The centrists zeroed-out the
Department of Housing and Urban Development's
neighborhood stabilization program, the
Department of Health and Human Service's Public
Health and Social Services Emergency Fund, as
well as school and university construction
projects.
The compromise agreement
also cuts the Advanced Broadband Program by $2
billion (leaving $6.65 billion), health
information technology initiatives by $2
billion (leaving $3 billion), and Head Start by
$1.05 billion (leaving $1.05 billion).
The economic stimulus
legislation is far from being finalized. Once
the Senate passes its version, a House-Senate
conference committee will be tasked with
negotiating a final version. Democratic leaders
are sticking to their goal of sending a bill
to President Obama by Feb. 13,
leaving little time to hammer out the details
of a massive stimulus package.
Senate Budget Committee
Chairman Kent Conrad (D-ND), appearing on CBS's
Face the Nation this morning,
indicated that Senate negotiators will consider
adding back some of the spending cuts in the
Senate compromise bill (if House conferees press
the issue), going on to say that he is confident
the legislation can be improved in conference.
Both parties have used
the Congressional Budget Office's latest
analysis to advance their respective points of
view. In a
letter to Senate Budget Committee Ranking
Member Judd Gregg (R-NH), CBO concluded that
both the House and Senate versions of the
stimulus bills -- as originally crafted --
would increase economic output and lower
unemployment for several years. However, the
nonpartisan think tank also projected that the
legislation would slightly reduce gross
domestic product (GDP) compared with the
baseline economic forecast over the long term.

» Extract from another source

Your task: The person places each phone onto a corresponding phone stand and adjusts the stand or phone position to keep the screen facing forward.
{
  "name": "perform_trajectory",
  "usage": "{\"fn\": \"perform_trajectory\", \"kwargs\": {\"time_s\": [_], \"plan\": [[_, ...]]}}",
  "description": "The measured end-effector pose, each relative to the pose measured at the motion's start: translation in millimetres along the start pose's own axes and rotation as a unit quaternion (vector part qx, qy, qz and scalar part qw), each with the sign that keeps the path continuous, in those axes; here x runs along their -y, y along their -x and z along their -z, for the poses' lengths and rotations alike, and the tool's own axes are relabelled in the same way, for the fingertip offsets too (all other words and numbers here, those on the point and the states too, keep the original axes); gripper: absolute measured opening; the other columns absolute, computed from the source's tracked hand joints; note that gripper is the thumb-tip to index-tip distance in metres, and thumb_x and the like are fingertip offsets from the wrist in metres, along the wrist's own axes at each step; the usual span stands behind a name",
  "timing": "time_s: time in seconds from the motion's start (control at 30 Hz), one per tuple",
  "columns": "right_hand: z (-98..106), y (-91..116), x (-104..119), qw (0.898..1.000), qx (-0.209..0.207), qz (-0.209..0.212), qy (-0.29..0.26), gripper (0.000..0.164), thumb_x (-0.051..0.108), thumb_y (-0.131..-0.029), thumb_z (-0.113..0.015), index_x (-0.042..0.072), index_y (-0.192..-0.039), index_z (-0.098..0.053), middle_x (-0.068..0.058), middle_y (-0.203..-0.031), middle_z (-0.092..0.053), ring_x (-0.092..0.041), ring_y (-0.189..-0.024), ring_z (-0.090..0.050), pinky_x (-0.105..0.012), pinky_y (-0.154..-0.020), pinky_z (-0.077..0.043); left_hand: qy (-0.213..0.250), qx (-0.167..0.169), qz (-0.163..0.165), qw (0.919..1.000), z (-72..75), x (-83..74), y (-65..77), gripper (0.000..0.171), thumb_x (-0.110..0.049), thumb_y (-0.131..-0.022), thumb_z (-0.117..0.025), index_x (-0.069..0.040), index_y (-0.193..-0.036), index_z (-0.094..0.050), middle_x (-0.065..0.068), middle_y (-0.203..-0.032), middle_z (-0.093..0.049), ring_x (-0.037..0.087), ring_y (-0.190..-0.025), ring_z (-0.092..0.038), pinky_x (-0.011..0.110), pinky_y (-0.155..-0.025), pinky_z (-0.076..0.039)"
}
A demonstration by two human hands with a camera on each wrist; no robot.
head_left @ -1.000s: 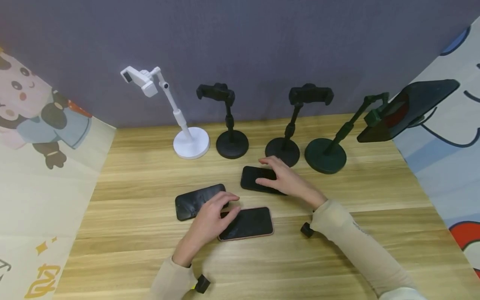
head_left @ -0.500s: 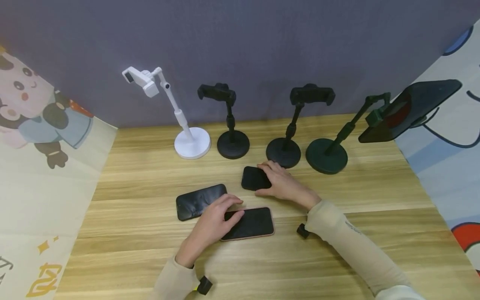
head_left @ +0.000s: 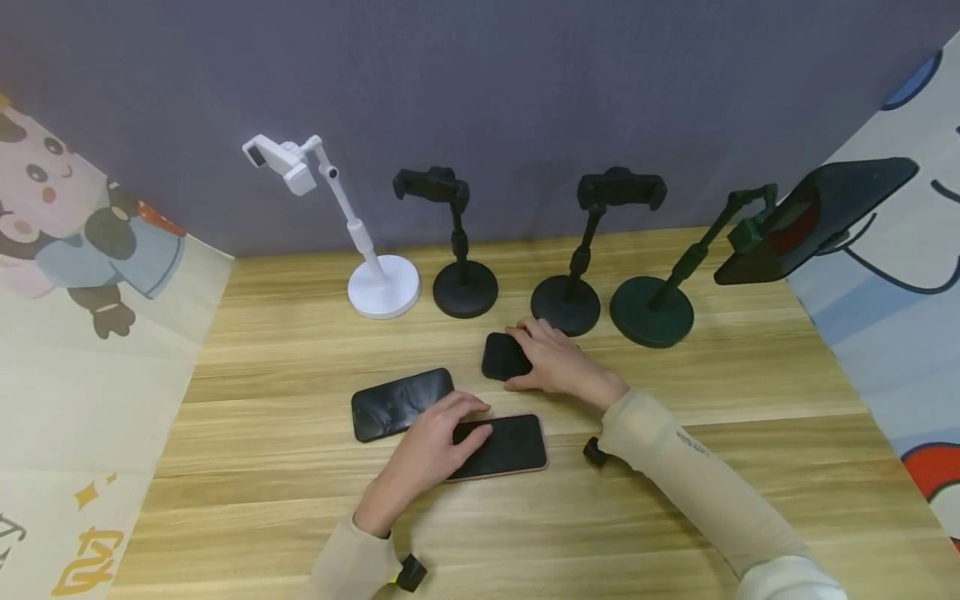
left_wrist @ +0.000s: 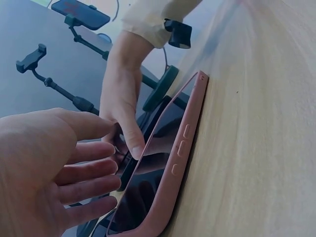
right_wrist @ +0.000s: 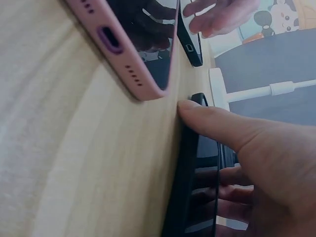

Perhaps the most troubling
of CBO's conclusions was that the macroeconomic
impacts of this -- or any stimulus package -- are
very uncertain.
"Economic theories differ in
their predictions about the effectiveness of
stimulus," CBO said. "Furthermore, large fiscal
stimulus is rarely attempted, so it is
difficult to distinguish among alternative
estimates of how large the macroeconomic
effects would be. For those reasons, some
economists remain skeptical that there would be
any significant effects, while others expect
very large ones."
The stakes could not be
higher. With Congress already facing a record
$1.2 trillion deficit this fiscal year even
without an economic stimulus package, the
degree of success in borrowing another $800 to
$900 billion will determine the level of
spending cuts and tax hikes after the economy
recovers to bring the annual federal deficit back to
historically lower levels of two to three
percent of GDP.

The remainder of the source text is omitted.